■ Exercise details ■
For each line of the listing that holds "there", show the full line.

*** Given information ***

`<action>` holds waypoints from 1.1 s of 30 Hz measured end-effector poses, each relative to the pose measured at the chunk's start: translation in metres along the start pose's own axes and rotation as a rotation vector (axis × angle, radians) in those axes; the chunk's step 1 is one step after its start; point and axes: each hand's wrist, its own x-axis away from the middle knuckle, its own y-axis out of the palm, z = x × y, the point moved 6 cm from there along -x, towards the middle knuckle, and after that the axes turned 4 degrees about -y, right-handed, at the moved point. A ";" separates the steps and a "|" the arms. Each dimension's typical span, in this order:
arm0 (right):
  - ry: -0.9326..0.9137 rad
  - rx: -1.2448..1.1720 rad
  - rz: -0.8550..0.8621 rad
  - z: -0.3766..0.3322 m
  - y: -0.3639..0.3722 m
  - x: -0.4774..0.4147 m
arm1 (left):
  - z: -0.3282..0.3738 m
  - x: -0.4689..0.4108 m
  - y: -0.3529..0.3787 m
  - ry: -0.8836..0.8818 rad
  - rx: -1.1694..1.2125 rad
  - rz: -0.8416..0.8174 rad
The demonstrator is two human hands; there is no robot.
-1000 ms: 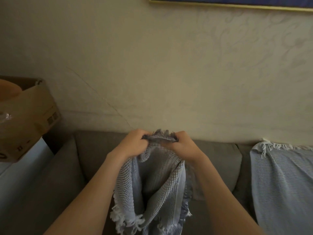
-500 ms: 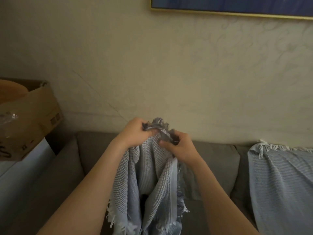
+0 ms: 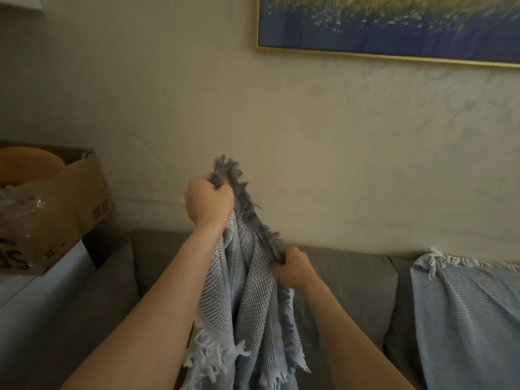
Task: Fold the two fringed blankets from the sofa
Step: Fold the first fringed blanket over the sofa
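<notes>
Two hands hold one blanket (image 3: 247, 291) up in front of the sofa (image 3: 351, 291): the left hand (image 3: 209, 199) is clenched round a bunched corner of its dark fringe, well above the sofa's backrest, while the right hand (image 3: 294, 267) pinches the same fringed edge lower down, level with the top of the backrest. The cloth hangs from both grips in loose folds (white fringe at the bottom) before the sofa's middle cushion. The other blanket (image 3: 464, 319) lies spread over the sofa's right-hand end, and a box (image 3: 56, 209) sits beyond its left-hand end.
</notes>
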 end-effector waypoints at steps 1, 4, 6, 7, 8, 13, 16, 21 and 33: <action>-0.024 0.037 0.013 -0.003 -0.005 -0.005 | 0.002 -0.003 -0.005 -0.013 0.025 0.033; -0.135 0.111 0.217 -0.028 -0.045 -0.011 | 0.010 -0.013 -0.018 -0.033 0.097 0.131; -0.207 0.030 0.428 -0.052 -0.084 -0.007 | 0.020 -0.017 -0.026 -0.016 0.116 0.191; -0.239 -0.034 0.549 -0.063 -0.102 -0.002 | 0.026 -0.018 -0.030 0.004 0.136 0.209; -0.261 -0.111 0.651 -0.072 -0.118 0.001 | 0.033 -0.019 -0.033 0.030 0.155 0.226; -0.472 -0.164 0.493 -0.106 -0.120 -0.012 | 0.052 -0.015 -0.040 0.082 0.195 0.269; -0.447 -0.127 0.149 -0.097 -0.090 -0.016 | 0.053 -0.012 -0.042 0.119 0.206 0.289; -0.183 -0.242 0.020 -0.041 -0.055 -0.005 | 0.043 -0.004 -0.035 0.118 0.174 0.254; -0.204 -0.638 -0.015 0.000 -0.013 0.002 | 0.017 -0.001 -0.017 0.075 0.080 0.209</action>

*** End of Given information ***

■ Completed task ■
`<action>` holds waypoints from 1.1 s of 30 Hz measured end-effector poses, each relative to the pose measured at the chunk's start: translation in metres along the start pose's own axes and rotation as a rotation vector (axis × angle, radians) in those axes; the chunk's step 1 is one step after its start; point and axes: each hand's wrist, its own x-axis away from the middle knuckle, its own y-axis out of the palm, z = x × y, the point moved 6 cm from there along -x, towards the middle knuckle, and after that the axes turned 4 degrees about -y, right-handed, at the moved point. A ";" separates the steps and a "|" the arms. Each dimension's typical span, in this order:
The demonstrator is two human hands; there is no robot.

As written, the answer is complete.